DATA BELOW:

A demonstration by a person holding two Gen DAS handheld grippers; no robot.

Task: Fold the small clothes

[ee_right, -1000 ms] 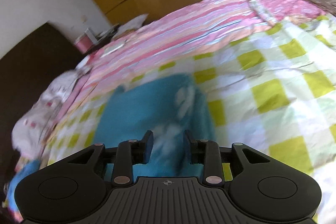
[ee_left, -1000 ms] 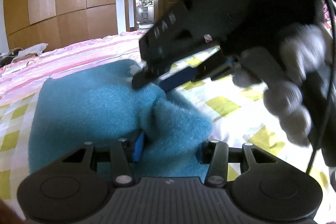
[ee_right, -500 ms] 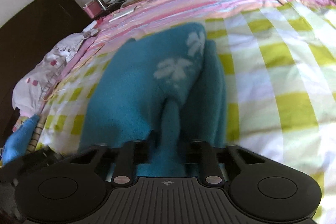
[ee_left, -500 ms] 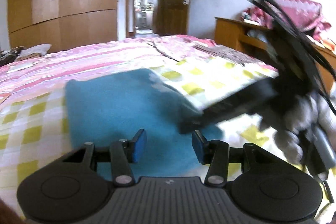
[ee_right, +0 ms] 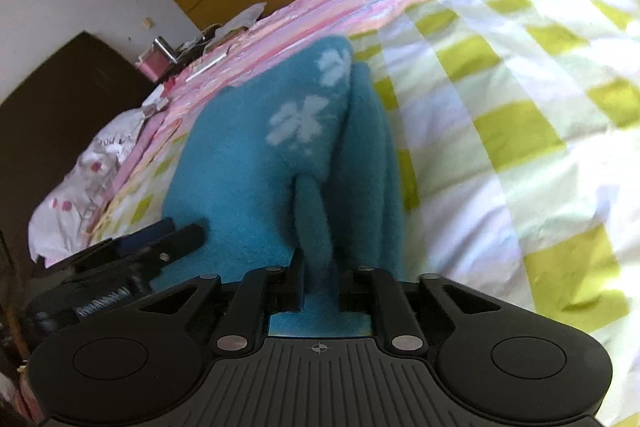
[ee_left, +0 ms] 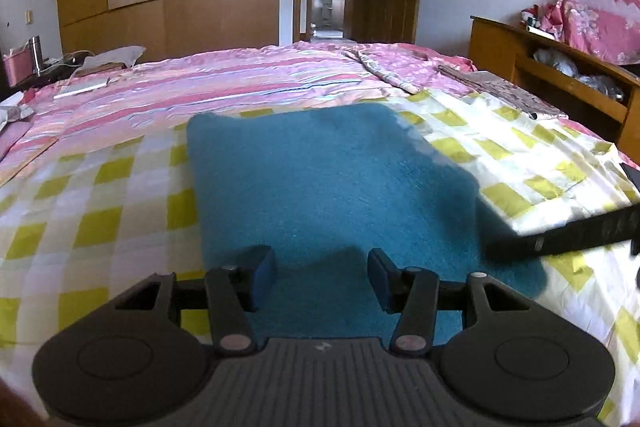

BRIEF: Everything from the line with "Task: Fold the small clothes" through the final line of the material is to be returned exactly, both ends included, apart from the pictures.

RESPONSE AREA:
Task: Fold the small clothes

[ee_right, -1000 ms] 
[ee_left, -1000 ms] 
[ee_right, -500 ms] 
[ee_left, -500 ms] 
[ee_right, +0 ms] 
[ee_left, +0 ms] 

No more output will be given for this exercise.